A 34-year-old woman came to the emergency room complaining of a severe orthostatic headache. Results of a cerebrospinal fluid tap and brain computed tomography were normal. Based on her history and symptoms, she was found to have spontaneous intracranial hypotension. She was hospitalized and her symptoms improved with conservative treatment. On the next day, her headache suddenly worsened.

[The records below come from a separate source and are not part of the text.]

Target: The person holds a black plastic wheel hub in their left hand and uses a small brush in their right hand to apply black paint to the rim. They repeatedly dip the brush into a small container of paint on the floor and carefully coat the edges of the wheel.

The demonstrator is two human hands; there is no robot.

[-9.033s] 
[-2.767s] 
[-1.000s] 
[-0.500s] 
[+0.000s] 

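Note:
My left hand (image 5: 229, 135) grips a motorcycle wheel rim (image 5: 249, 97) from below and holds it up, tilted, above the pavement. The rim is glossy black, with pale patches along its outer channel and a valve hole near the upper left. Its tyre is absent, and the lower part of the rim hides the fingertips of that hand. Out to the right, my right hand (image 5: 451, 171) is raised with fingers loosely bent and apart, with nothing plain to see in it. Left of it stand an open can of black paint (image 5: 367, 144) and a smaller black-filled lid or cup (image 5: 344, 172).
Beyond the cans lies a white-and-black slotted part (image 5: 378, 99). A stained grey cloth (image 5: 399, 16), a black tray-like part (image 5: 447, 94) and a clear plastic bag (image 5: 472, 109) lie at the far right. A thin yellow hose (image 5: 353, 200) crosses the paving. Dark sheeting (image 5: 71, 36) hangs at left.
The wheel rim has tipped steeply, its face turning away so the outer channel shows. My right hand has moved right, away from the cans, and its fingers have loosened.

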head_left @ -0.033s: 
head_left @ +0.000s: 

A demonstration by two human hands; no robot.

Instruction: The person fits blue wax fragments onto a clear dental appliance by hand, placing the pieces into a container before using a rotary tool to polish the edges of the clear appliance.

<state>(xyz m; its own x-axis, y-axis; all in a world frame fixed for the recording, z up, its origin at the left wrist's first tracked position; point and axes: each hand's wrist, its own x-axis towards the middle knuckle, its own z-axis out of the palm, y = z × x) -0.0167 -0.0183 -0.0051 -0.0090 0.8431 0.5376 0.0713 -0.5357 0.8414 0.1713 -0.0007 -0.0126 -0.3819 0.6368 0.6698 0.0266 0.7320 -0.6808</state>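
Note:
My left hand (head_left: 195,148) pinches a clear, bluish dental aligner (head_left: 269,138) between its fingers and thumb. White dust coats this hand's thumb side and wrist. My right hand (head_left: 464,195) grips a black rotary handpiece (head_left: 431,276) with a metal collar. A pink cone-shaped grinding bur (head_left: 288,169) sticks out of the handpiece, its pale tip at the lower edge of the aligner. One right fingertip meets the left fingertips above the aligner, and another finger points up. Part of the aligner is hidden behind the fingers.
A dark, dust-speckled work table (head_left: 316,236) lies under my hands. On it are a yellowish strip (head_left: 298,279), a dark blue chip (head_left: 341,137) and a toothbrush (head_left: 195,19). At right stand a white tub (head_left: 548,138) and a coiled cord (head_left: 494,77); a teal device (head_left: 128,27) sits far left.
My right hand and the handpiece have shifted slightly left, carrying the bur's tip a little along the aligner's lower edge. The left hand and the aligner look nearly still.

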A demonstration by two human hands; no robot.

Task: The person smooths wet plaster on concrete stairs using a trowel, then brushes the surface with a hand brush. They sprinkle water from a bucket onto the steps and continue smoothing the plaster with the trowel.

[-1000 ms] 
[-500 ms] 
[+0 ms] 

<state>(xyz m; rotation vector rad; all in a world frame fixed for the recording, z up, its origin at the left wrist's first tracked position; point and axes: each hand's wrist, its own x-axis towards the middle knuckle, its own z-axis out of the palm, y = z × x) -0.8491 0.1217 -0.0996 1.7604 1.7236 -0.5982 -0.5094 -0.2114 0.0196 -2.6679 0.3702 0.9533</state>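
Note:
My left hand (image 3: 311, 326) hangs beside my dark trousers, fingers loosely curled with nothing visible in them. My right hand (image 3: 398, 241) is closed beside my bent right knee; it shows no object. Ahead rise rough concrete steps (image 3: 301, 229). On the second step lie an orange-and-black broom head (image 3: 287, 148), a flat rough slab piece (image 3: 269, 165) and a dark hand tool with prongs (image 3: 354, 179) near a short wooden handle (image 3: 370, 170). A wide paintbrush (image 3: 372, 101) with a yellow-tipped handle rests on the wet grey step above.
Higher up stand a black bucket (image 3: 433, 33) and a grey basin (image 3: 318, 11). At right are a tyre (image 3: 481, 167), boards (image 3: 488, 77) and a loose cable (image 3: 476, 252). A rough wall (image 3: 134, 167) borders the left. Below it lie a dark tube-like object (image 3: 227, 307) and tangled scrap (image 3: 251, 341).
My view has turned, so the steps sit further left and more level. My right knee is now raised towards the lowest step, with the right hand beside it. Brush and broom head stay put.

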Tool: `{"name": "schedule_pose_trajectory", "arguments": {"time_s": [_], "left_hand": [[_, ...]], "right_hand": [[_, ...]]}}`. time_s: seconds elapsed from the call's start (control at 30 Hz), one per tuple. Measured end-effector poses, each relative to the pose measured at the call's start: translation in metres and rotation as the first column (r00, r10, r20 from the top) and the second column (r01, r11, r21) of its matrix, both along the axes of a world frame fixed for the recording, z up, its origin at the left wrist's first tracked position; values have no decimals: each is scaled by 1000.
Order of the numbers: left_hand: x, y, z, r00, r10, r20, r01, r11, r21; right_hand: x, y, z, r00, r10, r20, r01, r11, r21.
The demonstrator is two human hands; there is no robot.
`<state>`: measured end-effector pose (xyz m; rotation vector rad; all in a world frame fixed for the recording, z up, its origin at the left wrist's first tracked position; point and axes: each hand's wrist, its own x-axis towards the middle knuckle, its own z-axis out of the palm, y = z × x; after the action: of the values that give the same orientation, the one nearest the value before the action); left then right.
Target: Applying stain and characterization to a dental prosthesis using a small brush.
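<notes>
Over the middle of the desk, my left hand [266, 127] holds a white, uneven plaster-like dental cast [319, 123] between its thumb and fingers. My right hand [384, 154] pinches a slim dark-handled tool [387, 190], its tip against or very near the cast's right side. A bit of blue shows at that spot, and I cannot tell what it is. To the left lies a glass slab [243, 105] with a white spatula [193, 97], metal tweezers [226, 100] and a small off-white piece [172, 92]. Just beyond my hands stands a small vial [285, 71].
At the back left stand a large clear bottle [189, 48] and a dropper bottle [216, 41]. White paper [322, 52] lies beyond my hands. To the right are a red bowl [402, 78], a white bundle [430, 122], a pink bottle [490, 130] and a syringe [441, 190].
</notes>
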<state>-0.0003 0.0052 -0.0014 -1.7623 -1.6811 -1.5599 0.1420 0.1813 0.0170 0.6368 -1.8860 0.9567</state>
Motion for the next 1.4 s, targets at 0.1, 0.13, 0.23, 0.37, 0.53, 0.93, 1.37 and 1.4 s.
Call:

Cisternography was performed to confirm the diagnosis and determine the spinal level of her cerebrospinal fluid leak. It revealed multiple cerebrospinal fluid leaks in the lumbar and upper thoracic regions. It was strongly believed that she had an iatrogenic cerebrospinal fluid leak in the lumbar region. An epidural blood patch was performed level by level on the lumbar and upper thoracic regions. Her symptoms resolved after the epidural blood patch and she was later discharged without any complications. In this case, an iatrogenic cerebrospinal fluid leak was caused by a dural puncture made while diagnosing spontaneous intracranial hypotension, which is always a risk and hampers the patient's progress. Therefore, in cases of spontaneous intracranial hypotension, an effort to minimize dural punctures is needed and a non-invasive test such as magnetic resonance imaging should be considered first.

摘要

一名34岁女性因严重直立性头痛前往急诊室。脑脊液穿刺和脑部计算机断层扫描结果正常。根据她的病史和症状,发现她患有自发性颅内低压。她住院并通过保守治疗症状有所改善。第二天,她的头痛突然加重。进行了脑池造影以确诊并确定脑脊液漏的脊髓节段。结果显示腰椎和上胸部区域存在多处脑脊液漏。强烈怀疑她在腰椎区域存在医源性脑脊液漏。在腰椎和上胸部区域逐层进行了硬膜外血贴疗法。硬膜外血贴疗法后她的症状得到缓解,随后出院,无任何并发症。在这种情况下,医源性脑脊液漏是由诊断自发性颅内低压时的硬膜穿刺引起的,这始终是一种风险并阻碍患者的康复进程。因此,在自发性颅内低压病例中,需要努力尽量减少硬膜穿刺,并应首先考虑使用磁共振成像等非侵入性检查。